We're waiting for a response now because until we fix this we can't move on with the platform. But when we do here is the plan:

  • First, implement the simulation such that it's simulating the robot while the robot is running (at the same time in realtime).

  • Use the simulation for position estimation of the robot body at any given time.

  • Use the output from the simulation to control the robot with the joystick. Use the sticks to raise and lower the height of the platform, yaw, xy control, etc.


So here's the thing! We also have an IMU, two of them actually. One from the camera + one from the ardupilot. We're going to see if we can get "local" position data from the ardupilot to substitute the simulation while it still being accurate. (It still has a GPS connected too!)

But just because it does provide a local position there still might be a small problem. And that's the latency of the position when it comes to the Arduupilot itself. It's actually kinda slow... 10msg/3:14 seconds

So now we want to look up the real-sense package manager.

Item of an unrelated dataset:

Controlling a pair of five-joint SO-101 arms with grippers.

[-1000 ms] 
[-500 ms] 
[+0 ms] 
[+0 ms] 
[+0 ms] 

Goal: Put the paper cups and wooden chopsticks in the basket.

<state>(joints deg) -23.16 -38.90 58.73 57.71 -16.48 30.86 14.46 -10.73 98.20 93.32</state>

And it seems like using the T-265 for local visual odometery might not be such a bad idea, there's only one problem since it's mounted in the front of the robot and "pitch" commands will throw off the "height" reading of the robot so we may need to implement pitch compensation or something. But let's use the tracking-camera for now because that seems fun.

Subscribe to: /camera/odom/sample --> for xyz local pos

It's also important to note the camera starts at a certain position off the ground so we'll need to account for that when dealing with the x-y-z and things.

So before we even get there let's remove the complication and just figure out how to send XYZ commands and we'll just do this with a global last_body_pos variable or something so let's try that.

So we made a global "body-pos" variable and just set everything with respect to that each time. Now the joystick should make the platform go up and down. Here's a nice video:

Now that we've uploaded code for just vertical height, let's try the roll and the x direction as well!!

Above is the code for that, it doesn't take too much adding on. Now we want to test the system right here.

It was going so well until the system over-currented right at the end but it seems like it'll somewhat work. Now the last thing to add is the "y" coordinate control. The yaw and the Y control will be "return-to-center." The "x" and "z" will be "leave-as-is" or delta-control. We'll also have to check the x/y +/- directions because x was reversed on the joystick so we need to check the yaw and y directions too. The directions of x and y seems good. Remember we want the body moving in those directions so the legs go opposite.

And then the last thing we probably want to add after this is to fix the "initial area" like when the robot is low to the ground have the robot atomically choose its x and y positions for the feet so that it doesn't do weird sideways things and etc.

Now it's time to get to sit/stand. We want to finish this off today and then we'll move on because if we can finish up sit/stand then we can start moving onto other things like walking.


This is actually working this is so fun to do the whole body kinematics and control it straight from the controller. It makes me so happy!

We're going to leave it here for now and come back to more stuff later. But here's what we achieved:

  • Tested IK vs Real Life - there's some discrepancies but the system IS working for now so we are going to leave it

  • We got rid of Trajectory runner! Now it's just a simple state-machine/state-tracker. Later we can start using things like the IMU to get local z-positions and orientations and etc.

  • We still have to create a class called motions but for now it might not be the biggest deal considering that like we can control everything from the remote including stand/sit!!!